Thursday, September 11

Castellar


Dear Castellar De N'Hug,

I'm writing to tell you I miss you. There's so much I want say, but the words come to my fingers reluctantly. My heart is unwilling to return to the place it made for you. It did the best it could, on the plane, to patch the hole, walling in cobble stones and ringing church bells and splashing waterfalls like Montresor in "The Cask of Amontillado". But my eyes were not fooled. They ran over and over the picture of you, your green hillsides rising peak after peak. They lingered on your flesh colored rock faces and grottos, your mysterious dark caves.

Foolish eyes, I knew how wayward they would be. Denying them a last look at you, I left in the early morning before the sun lit your stones. But flying away from you, irrevocably gone, my eyes knew they were safe from censure and indulged in their watery ritual. I pretended to read my book. Nearby passengers cast sideways glances at me; in turns curious, then sympathetic. As I continued to cry they politely ignored me, guessing I had left a great love behind.

I lost your gift to me, the honey. The jar with the comb, suspended and shining like a jewel, the walnuts soaked in honey, and the jar of the palest honey I've ever seen, made from the wildflowers on your hills. All gone. I carried them in my bag to keep the glass from breaking and forgot, forgot. I had to throw them away. I cursed every Muslim in the world for the security regulations but really, I had only myself to blame.

I feel like I should apologize to you. I was careless with a part of you. Three jars of your essence.

But maybe you should apologize to me. You've ruined me. I used to think I was surrounded by beauty, but now my world lies darkly in the shadow of your memory.

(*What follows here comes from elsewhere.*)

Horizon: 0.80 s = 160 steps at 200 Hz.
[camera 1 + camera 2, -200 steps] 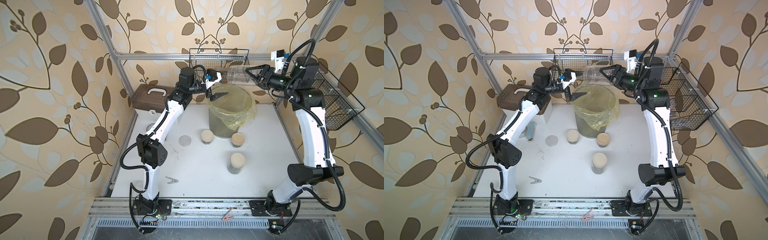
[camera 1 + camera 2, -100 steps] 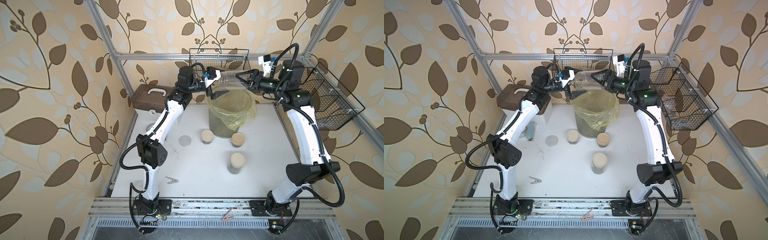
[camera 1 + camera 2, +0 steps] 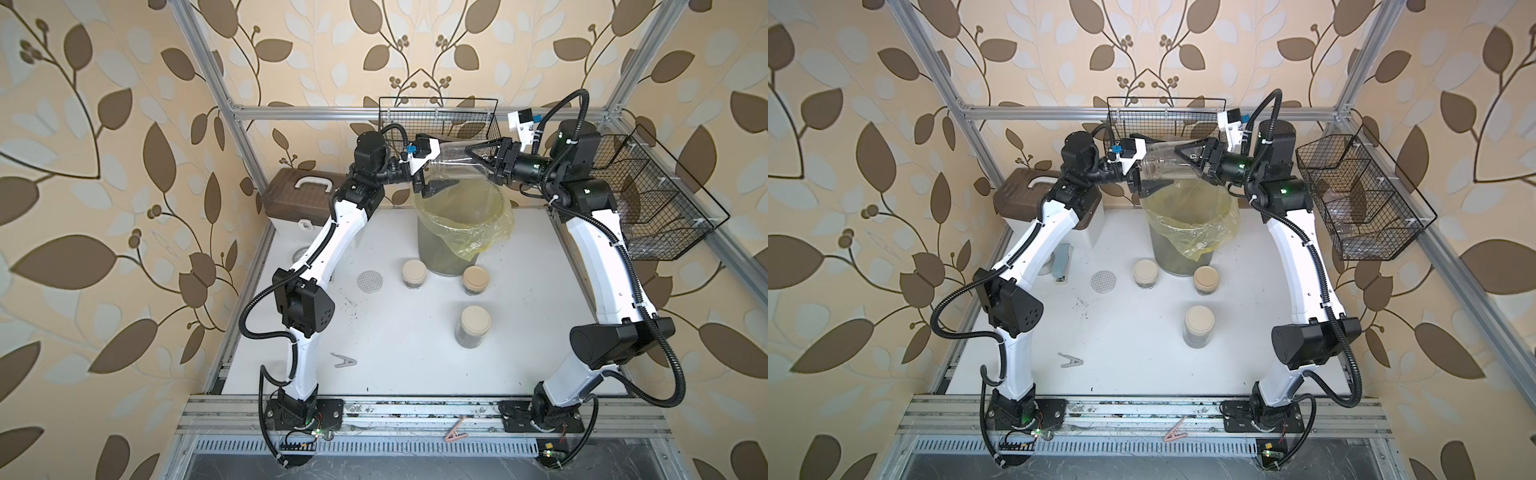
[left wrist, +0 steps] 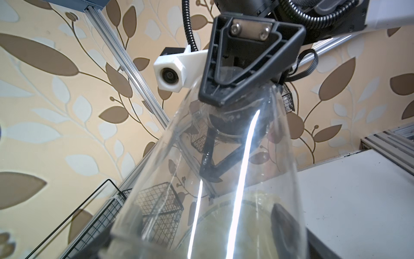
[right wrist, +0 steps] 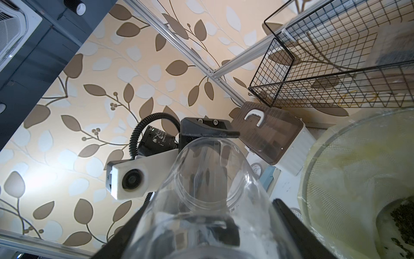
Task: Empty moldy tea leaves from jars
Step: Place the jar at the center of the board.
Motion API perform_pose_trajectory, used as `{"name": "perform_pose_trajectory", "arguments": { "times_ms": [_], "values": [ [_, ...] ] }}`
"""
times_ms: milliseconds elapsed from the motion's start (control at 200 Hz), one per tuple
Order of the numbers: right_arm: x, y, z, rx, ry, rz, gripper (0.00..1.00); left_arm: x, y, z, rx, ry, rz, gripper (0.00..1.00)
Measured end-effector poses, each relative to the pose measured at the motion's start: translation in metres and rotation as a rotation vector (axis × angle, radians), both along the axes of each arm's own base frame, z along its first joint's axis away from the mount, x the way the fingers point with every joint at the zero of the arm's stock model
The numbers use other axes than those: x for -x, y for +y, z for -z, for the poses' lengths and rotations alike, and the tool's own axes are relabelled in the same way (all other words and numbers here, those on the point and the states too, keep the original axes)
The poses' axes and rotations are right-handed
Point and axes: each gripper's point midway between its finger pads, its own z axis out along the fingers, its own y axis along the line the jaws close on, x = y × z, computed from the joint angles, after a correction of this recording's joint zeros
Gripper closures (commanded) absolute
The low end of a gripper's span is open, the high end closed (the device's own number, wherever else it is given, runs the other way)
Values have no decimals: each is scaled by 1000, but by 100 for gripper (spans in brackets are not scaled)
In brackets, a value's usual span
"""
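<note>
Item: your right gripper [image 3: 476, 161] is clenched on the base of a clear glass cylindrical jar [image 3: 451, 157], held level above the grey bin with yellow plastic liner [image 3: 503, 200]. Your left gripper [image 3: 437, 166] straddles the jar's mouth; you cannot tell whether it grips. Dark crumbly tea leaves [image 5: 403, 215] lie inside the bin. The white print on the black wrist housing [image 5: 160, 137] is too blurred to read.

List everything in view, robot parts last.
bin: one, yellow-lined, rear centre
tea leaves: dark, inside bin
empty jar: one, clear, held sideways above the bin
lidded jars: three, beige lids, table before bin
loose lid: one, silver-white dotted, on table
case: one, brown, rear left
wire baskets: two, black, hung rear and right
clips: two, grey on table, orange on front rail
right gripper: black, shut on empty jar's base
left gripper: black, around its open end, grip unclear
</note>
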Motion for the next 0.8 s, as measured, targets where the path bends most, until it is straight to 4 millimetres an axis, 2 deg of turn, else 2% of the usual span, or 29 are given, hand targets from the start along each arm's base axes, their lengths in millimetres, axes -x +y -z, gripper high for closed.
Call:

The longer I write, the more you come back to me. The air smelling of thyme, children's voices rolling through the canyon, joining the river, the bells of hidden cows tinkling high on the hills above.

You will not remember me. People will continue to come and go through your streets as they have for 700 years but you will remain unchanged.

As you should be.

1 comment:

KJ said...

Argh. I'm so sorry you lost your honey!! Spoot Muslims....

On another note - This was BEAUTIFUL! Isn't it amazing how you can fall in love with a land? I fell in love with Scotland and I miss it just like I would a person, practically. An interesting phenomenon.